Forecasting online food orders for a virtual restaurant
We helped a virtual restaurant forecast sales at 17 of their sites; helping to reduce overstock and understock, food wastage and save costs.
A fast-growing startup in the innovative virtual restaurant sector industry.
Customers can buy food from one of the company’s innovative restaurant brands via three delivery platforms, including Deliveroo and Uber Eat. Overheads associated with running a restaurant (namely, space for tables and waiting staff) are drastically reduced. Supplying their kitchens with the right quantities of ingredients is crucial to their business. Understock and they miss out on potential sales; overstock and food is wasted – at large cost to the business. We were asked to provide a method of forecasting sales at all 17 restaurants.

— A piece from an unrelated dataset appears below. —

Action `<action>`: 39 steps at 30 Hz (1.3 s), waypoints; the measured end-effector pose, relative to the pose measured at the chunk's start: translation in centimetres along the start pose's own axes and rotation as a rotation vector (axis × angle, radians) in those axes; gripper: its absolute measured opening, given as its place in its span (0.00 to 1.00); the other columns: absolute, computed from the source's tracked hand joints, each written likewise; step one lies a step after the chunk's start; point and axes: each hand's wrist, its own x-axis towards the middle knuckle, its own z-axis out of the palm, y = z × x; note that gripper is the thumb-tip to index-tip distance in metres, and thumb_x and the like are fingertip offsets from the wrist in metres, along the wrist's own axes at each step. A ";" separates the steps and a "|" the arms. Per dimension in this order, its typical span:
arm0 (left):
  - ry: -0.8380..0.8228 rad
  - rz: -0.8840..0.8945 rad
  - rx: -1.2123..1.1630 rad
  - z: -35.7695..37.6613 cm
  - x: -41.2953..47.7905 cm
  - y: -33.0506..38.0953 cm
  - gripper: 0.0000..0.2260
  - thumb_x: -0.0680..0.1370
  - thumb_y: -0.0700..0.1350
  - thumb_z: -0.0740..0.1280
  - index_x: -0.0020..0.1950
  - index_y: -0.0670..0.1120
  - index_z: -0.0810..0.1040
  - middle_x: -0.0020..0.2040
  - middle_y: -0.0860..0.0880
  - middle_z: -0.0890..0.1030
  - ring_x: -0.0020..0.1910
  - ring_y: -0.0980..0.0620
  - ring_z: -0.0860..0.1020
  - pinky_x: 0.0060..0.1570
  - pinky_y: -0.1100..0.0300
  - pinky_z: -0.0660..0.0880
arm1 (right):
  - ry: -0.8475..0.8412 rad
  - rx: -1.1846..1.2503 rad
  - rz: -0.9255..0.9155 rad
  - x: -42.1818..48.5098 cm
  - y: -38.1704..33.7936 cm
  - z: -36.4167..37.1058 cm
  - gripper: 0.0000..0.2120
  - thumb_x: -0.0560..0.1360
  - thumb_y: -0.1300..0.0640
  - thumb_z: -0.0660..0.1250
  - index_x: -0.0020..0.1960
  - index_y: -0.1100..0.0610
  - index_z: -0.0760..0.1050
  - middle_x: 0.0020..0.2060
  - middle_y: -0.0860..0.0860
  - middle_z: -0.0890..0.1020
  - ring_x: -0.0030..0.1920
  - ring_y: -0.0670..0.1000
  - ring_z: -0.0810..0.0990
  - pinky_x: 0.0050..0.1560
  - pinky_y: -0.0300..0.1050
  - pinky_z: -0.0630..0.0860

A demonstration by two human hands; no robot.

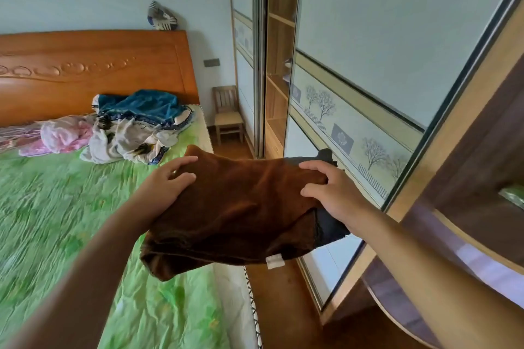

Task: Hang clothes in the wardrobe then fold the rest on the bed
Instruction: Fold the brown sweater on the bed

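A folded brown velvety garment (241, 212) with a white tag is held in the air over the right edge of the bed (56, 221). A dark garment (330, 225) lies under it at the right. My left hand (170, 181) grips the brown garment's left end, fingers on top. My right hand (329, 193) grips its right end together with the dark cloth. The wardrobe (280, 65) stands at the right, its sliding door part open, showing wooden shelves.
A heap of clothes (133, 125), teal, white and pink, lies near the wooden headboard (93, 71). A small wooden chair (228, 113) stands by the wardrobe. A curved wooden shelf unit (467, 207) juts out at the right. Wooden floor runs between bed and wardrobe.
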 end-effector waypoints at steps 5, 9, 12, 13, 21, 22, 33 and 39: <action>0.125 -0.049 -0.027 0.5 1.9 0.9 0.14 0.81 0.46 0.67 0.61 0.64 0.79 0.51 0.48 0.84 0.43 0.46 0.84 0.43 0.53 0.81 | -0.097 -0.041 -0.093 6.6 -0.7 -1.2 0.23 0.72 0.56 0.72 0.64 0.39 0.77 0.54 0.40 0.79 0.54 0.44 0.79 0.57 0.43 0.78; 0.204 -0.094 -0.057 0.8 3.9 1.6 0.14 0.81 0.45 0.67 0.59 0.65 0.79 0.49 0.48 0.84 0.39 0.48 0.85 0.39 0.55 0.82 | -0.150 -0.069 -0.131 11.2 -1.0 -0.6 0.23 0.73 0.55 0.71 0.65 0.40 0.76 0.56 0.42 0.79 0.57 0.47 0.78 0.60 0.46 0.78; 0.236 -0.109 -0.064 0.8 6.7 1.7 0.14 0.81 0.45 0.67 0.61 0.62 0.79 0.51 0.46 0.83 0.42 0.44 0.85 0.46 0.47 0.83 | -0.160 -0.079 -0.155 15.1 -1.1 0.2 0.22 0.73 0.54 0.71 0.66 0.40 0.76 0.57 0.43 0.79 0.58 0.49 0.78 0.61 0.47 0.78; 0.234 -0.115 -0.057 0.7 7.9 1.6 0.14 0.81 0.45 0.67 0.62 0.62 0.79 0.51 0.46 0.84 0.43 0.43 0.85 0.48 0.45 0.83 | -0.162 -0.081 -0.158 16.4 -1.1 0.4 0.22 0.73 0.54 0.71 0.66 0.40 0.76 0.57 0.43 0.79 0.58 0.49 0.79 0.61 0.48 0.79; 0.202 -0.059 -0.032 -0.5 24.2 -0.8 0.14 0.81 0.48 0.67 0.55 0.70 0.79 0.50 0.60 0.81 0.37 0.62 0.83 0.32 0.67 0.78 | -0.118 -0.081 -0.179 31.5 -1.2 3.0 0.23 0.73 0.53 0.71 0.66 0.39 0.75 0.54 0.36 0.76 0.56 0.44 0.77 0.57 0.43 0.77; 0.199 -0.056 -0.032 -0.6 26.8 -1.0 0.15 0.81 0.48 0.67 0.55 0.71 0.78 0.50 0.63 0.80 0.37 0.66 0.82 0.31 0.71 0.75 | -0.113 -0.075 -0.178 33.9 -1.2 3.4 0.22 0.73 0.53 0.71 0.66 0.39 0.75 0.53 0.35 0.75 0.55 0.43 0.76 0.55 0.41 0.76; 0.148 -0.045 -0.077 -4.1 48.6 1.6 0.15 0.81 0.43 0.67 0.57 0.65 0.80 0.45 0.56 0.84 0.37 0.60 0.84 0.31 0.68 0.77 | -0.058 -0.073 -0.156 53.2 -6.1 4.7 0.23 0.72 0.51 0.71 0.66 0.38 0.74 0.56 0.40 0.77 0.57 0.47 0.77 0.57 0.43 0.77; 0.121 -0.029 -0.090 -3.6 54.6 3.6 0.14 0.81 0.44 0.67 0.60 0.62 0.79 0.44 0.52 0.86 0.37 0.55 0.85 0.32 0.66 0.78 | 0.001 -0.047 -0.167 58.1 -7.8 2.5 0.23 0.71 0.50 0.71 0.63 0.35 0.75 0.52 0.35 0.76 0.54 0.45 0.77 0.56 0.46 0.78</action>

We established data pipelines to collect all past orders and update with orders as they came in from all three platforms. This is a fundamental shift in how the company interacts with its data, using computation rather than manual analysis. Significant data-matching between platforms and languages was required. The result is that the company now possesses data that is a more accurate representation of sales than can be offered by any of the delivery platforms directly. It is stored securely in a series of SQL databases hosted on Amazon Web Services.
In addition to the forecasting work, Faculty implemented web-scraping of some of the delivery platforms to allow the company to keep track of when certain items are out of stock in their kitchens.
Despite the small amount of data (many restaurants had been in operation for less than a year), forecasts from the models are a significant improvement on the company’s previous system. As the company grows, it can scale the forecasting process up to any number of restaurants, with no increase in human supervision.